Learn how to boil chicken for a wide range of easy recipes such as salads, sandwiches, tacos, soups, and more. This easy boiled chicken is moist and delicious!
I’m sharing some of my tips for making the best boiled chicken that is moist and delicious! Learn how to make boiled chicken in no time with very few ingredients and very little prep time or effort. You can shred or chop the chicken for all sorts of recipes including Easy Chicken Parmesan Baked Pasta, Buffalo Chicken Pasta Salad, and Greek Lemon Chicken Soup.
I like to use a slightly different method than fully submerging the chicken in liquid for a less “rubbery” chicken. I think this works great and hope you like it too!
You can also try making Instant Pot Shredded Chicken if you’re a big Instant Pot fan like myself!
Equipment You May Need
- Saucpan – You’ll need a large saucepan (or even a deep skillet) so that your chicken can be in a single layer.
- Tongs – Long tongs will make it easier to flip the chicken over as well as get in and out of the pan.
(Full printable recipe card is at bottom of post.)
- Chicken Broth – Homemade or store-bought chicken broth. You can use low salt or regular.
- Chicken – I used boneless skinless chicken breasts. Easy peasy. Or you could try chicken breasts on the bone but may need to adjust the cooking time a tad.
- Seasonings (optional) – You can add your favorite dried herbs and spices to the broth if you’d like such as oregano, basil, Italian seasoning, etc.
How to Boil Chicken
- BROTH. Pour broth into the bottom of saucepan.
- CHICKEN. Add chicken in a single layer. Do not fully submerge.
- SIMMER. Cover pan, bring to a boil, reduce heat, simmer.
- COOK. Leave lid on, cook, then turn chicken over, and cook again.
- STEAM. Turn heat off, leave the lid on, and let the chicken steam.
So this chicken is part boiled chicken and part steamed chicken. I think the results are great! To mix it up a bit, you can add your favorite spices to the broth or chicken before cooking.
(Full printable recipe card with more details is at bottom of post.)
Tips For Making The Best Boiled Chicken
- For best results, make sure your chicken breasts are all roughly the same size so that the cooking time will be the same.
- Keep the lid on the pan so that the top of the chicken also steams which will result in moist chicken.
- Defrost the chicken fully before cooking for best results.
- Use a good quality chicken broth or homemade chicken broth or even chicken stock. For even more flavor you can add some dried herbs and spices.
- As soon as the broth starts to boil, turn down the heat to a simmer immediately.
Can You Boil Frozen Chicken
So technically you can boil frozen chicken, however, you may be disappointed in the results. The chicken will take longer to cook AND the outside of the chicken will start to get overcooked and rubbery while the inner part of the chicken is still frozen. That’s why I strongly recommend defrosting the chicken first.

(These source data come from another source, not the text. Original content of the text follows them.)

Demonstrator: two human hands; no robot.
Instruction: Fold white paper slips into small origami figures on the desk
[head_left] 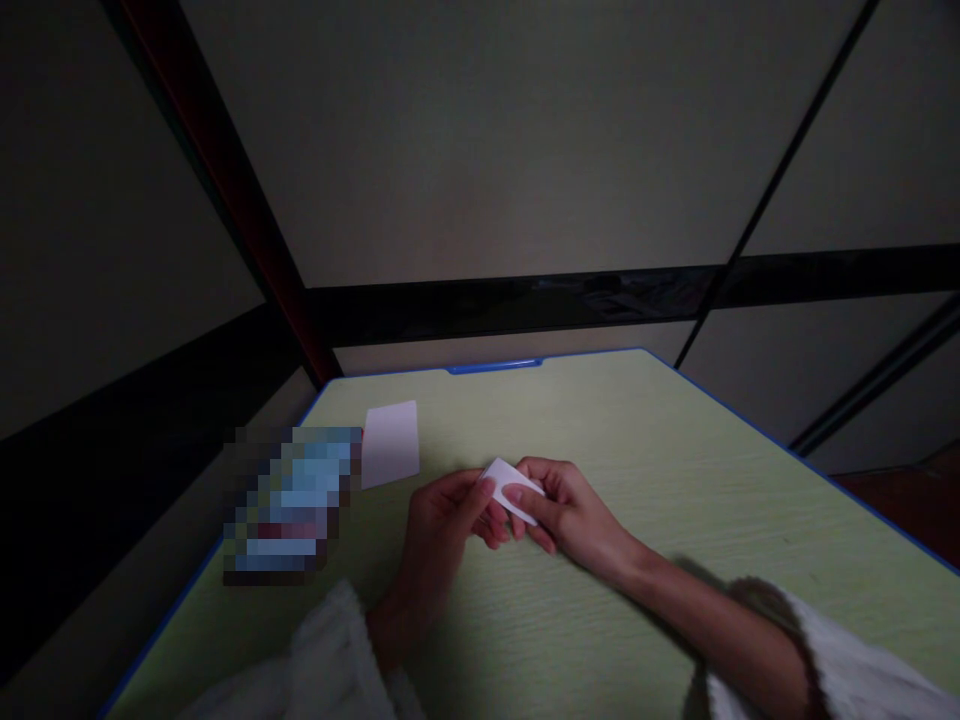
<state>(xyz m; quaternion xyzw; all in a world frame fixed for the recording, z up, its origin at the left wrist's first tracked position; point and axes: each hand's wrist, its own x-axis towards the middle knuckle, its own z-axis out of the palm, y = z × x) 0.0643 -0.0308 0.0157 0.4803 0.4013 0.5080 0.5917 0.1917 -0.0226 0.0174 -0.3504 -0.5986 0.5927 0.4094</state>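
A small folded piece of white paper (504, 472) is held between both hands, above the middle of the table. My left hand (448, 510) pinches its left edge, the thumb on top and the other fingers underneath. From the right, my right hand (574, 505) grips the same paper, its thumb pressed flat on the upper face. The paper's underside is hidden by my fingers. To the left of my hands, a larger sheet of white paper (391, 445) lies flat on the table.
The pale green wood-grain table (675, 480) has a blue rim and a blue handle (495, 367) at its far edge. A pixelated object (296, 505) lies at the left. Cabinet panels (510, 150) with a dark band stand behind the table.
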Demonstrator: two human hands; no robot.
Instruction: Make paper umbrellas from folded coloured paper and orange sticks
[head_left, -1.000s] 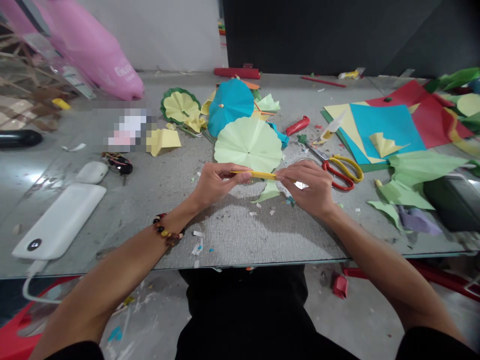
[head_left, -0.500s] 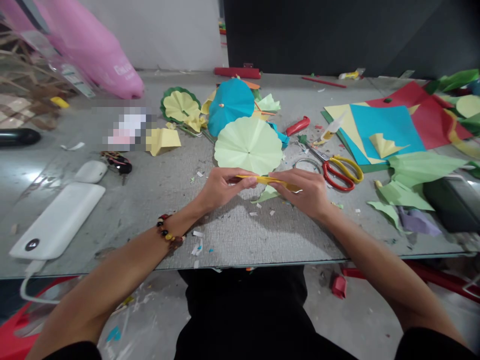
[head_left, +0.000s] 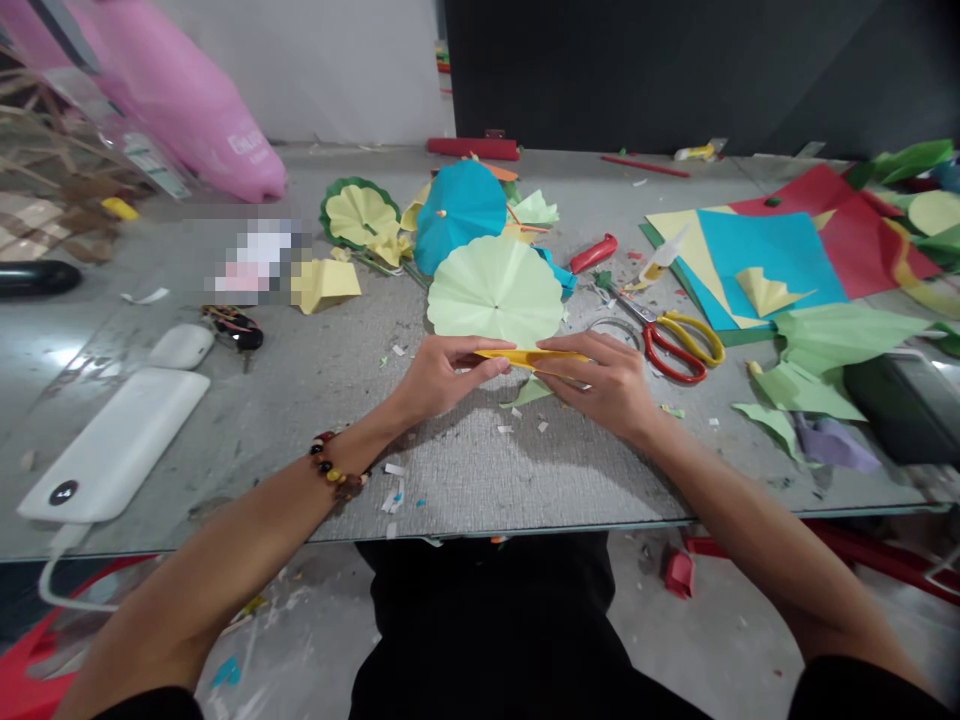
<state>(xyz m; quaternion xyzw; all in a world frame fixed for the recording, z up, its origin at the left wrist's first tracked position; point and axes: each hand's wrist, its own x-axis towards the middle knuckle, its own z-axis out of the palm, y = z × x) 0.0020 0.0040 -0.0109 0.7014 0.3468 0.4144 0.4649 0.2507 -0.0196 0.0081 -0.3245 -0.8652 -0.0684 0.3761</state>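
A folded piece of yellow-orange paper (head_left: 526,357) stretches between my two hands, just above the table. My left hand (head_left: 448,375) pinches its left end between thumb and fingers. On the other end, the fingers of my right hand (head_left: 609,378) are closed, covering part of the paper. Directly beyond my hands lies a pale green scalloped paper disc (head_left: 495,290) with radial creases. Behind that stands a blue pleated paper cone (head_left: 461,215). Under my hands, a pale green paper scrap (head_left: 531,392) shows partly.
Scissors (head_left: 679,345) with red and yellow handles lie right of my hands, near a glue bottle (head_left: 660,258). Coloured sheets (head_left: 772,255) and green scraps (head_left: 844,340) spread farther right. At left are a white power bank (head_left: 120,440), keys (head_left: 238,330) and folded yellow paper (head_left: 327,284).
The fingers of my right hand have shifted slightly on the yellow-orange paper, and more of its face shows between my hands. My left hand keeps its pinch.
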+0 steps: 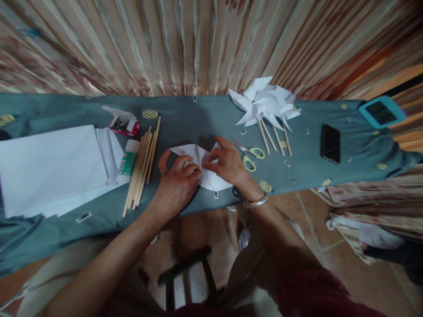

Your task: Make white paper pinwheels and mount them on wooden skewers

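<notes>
A white paper pinwheel (213,179), partly folded, lies on the cloth in front of me with its points bent toward the middle. My left hand (176,182) grips its left side, the fingers curled and pressing near the centre. From the right, my right hand (228,162) pinches at the centre of the same paper, thumb and fingers close together. Whether a small pin sits between those fingertips is hidden. Just right of that hand lie scissors (249,159) with yellow-green handles, their blades spread a little.
Wooden sticks (142,167), a glue stick (128,160), a red box of pins (124,125) and stacked white paper (53,163) lie to the left. Finished pinwheels (264,102) on sticks, a black phone (330,143) and a blue-framed device (381,112) occupy the right.
</notes>
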A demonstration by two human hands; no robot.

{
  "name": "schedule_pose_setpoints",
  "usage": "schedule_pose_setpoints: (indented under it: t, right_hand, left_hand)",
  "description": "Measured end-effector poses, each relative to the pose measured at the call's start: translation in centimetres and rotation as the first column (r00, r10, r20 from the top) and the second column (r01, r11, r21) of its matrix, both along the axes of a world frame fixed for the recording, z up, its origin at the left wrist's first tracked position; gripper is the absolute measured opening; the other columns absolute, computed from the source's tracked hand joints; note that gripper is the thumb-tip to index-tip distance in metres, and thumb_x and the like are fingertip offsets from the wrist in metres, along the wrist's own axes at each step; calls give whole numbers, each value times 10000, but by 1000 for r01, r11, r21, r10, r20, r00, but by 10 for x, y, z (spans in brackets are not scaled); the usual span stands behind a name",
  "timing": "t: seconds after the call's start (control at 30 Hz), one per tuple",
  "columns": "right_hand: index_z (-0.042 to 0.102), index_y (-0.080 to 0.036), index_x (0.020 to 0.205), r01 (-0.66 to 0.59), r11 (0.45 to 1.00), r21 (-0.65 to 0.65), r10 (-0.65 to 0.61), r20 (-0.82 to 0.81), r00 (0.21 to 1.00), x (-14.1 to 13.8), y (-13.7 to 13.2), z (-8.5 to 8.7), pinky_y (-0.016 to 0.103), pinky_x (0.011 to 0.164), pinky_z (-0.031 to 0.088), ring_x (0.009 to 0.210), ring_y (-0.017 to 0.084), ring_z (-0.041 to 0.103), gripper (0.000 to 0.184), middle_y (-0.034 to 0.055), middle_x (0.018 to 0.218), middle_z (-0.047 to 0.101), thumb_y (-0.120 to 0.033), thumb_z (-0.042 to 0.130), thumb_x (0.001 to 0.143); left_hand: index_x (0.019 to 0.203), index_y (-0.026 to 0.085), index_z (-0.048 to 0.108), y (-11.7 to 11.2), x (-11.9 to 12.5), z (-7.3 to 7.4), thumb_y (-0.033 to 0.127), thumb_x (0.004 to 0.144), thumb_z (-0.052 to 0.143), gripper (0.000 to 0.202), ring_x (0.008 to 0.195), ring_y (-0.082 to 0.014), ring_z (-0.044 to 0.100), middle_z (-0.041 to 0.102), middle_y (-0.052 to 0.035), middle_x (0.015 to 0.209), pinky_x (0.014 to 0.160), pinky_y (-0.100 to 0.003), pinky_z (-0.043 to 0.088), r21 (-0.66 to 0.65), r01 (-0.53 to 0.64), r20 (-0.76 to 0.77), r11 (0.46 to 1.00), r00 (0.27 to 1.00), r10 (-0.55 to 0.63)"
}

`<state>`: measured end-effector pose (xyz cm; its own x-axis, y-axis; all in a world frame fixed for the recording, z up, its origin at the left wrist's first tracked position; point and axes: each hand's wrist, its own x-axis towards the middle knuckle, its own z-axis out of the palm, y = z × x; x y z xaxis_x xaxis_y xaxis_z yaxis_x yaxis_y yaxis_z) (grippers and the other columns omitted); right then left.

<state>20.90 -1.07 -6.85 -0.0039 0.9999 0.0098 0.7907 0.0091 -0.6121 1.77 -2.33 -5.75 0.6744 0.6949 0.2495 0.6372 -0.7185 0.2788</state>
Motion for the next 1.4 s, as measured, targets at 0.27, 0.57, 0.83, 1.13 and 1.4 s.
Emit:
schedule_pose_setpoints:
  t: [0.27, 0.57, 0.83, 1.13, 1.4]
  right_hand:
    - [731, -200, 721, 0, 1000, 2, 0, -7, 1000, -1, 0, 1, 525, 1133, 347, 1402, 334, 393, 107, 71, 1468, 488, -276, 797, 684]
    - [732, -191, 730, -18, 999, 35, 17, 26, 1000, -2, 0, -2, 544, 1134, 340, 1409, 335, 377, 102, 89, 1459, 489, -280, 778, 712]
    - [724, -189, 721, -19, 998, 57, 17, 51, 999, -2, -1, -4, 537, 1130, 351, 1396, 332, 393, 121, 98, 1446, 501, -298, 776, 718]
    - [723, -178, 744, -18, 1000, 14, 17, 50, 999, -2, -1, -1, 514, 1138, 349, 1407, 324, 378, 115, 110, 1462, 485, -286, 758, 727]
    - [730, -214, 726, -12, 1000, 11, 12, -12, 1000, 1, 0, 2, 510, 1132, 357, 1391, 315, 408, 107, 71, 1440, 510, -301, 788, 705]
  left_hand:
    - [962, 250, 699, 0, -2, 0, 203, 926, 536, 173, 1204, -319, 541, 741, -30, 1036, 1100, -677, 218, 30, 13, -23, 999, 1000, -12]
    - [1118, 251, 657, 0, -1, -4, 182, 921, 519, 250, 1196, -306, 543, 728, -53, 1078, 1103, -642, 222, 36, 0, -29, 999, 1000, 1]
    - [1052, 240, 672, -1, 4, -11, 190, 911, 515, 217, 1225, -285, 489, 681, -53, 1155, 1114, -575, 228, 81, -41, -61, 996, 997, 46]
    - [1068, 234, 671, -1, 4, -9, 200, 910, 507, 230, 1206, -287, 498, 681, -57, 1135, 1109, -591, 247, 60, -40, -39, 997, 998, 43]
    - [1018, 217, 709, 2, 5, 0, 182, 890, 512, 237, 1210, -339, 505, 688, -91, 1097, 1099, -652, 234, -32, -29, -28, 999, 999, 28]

What to do with Boiled Chicken
Now that you have some boiled chicken, you can chop it or shred it. Check out these easy Shredded Chicken Recipes for some great ideas what to use the chicken for or these Boiled Chicken Recipes for even more ideas.
How To Boil Chicken
- 1 (14.5 ounce) can chicken broth (or about 1 3/4 cups chicken broth)
- 2 pounds defrosted boneless skinless chicken breasts
- Pour chicken broth into a large saucepan. Add chicken so that chicken is in a single layer. Cover pan and bring to a boil. Reduce heat to low to simmer leaving lid on pan.
- Cook chicken about 45-60 minutes, turning chicken over about halfway through cooking. Turn heat off and let chicken steam with lid on about 15 minutes.
- Remove chicken and place on large cutting board to cool. Chicken can be shredded or chopped as desired.
(Nutrition data is provided when available for informational purposes only and calculated using an online nutritional calculator. For the most accurate information please calculate based on specific ingredients and brands you use as well as any changes you made to the recipe. I am not a certified nutritionist or registered dietician and any nutritional information provided should only be used as a general guideline and estimate.)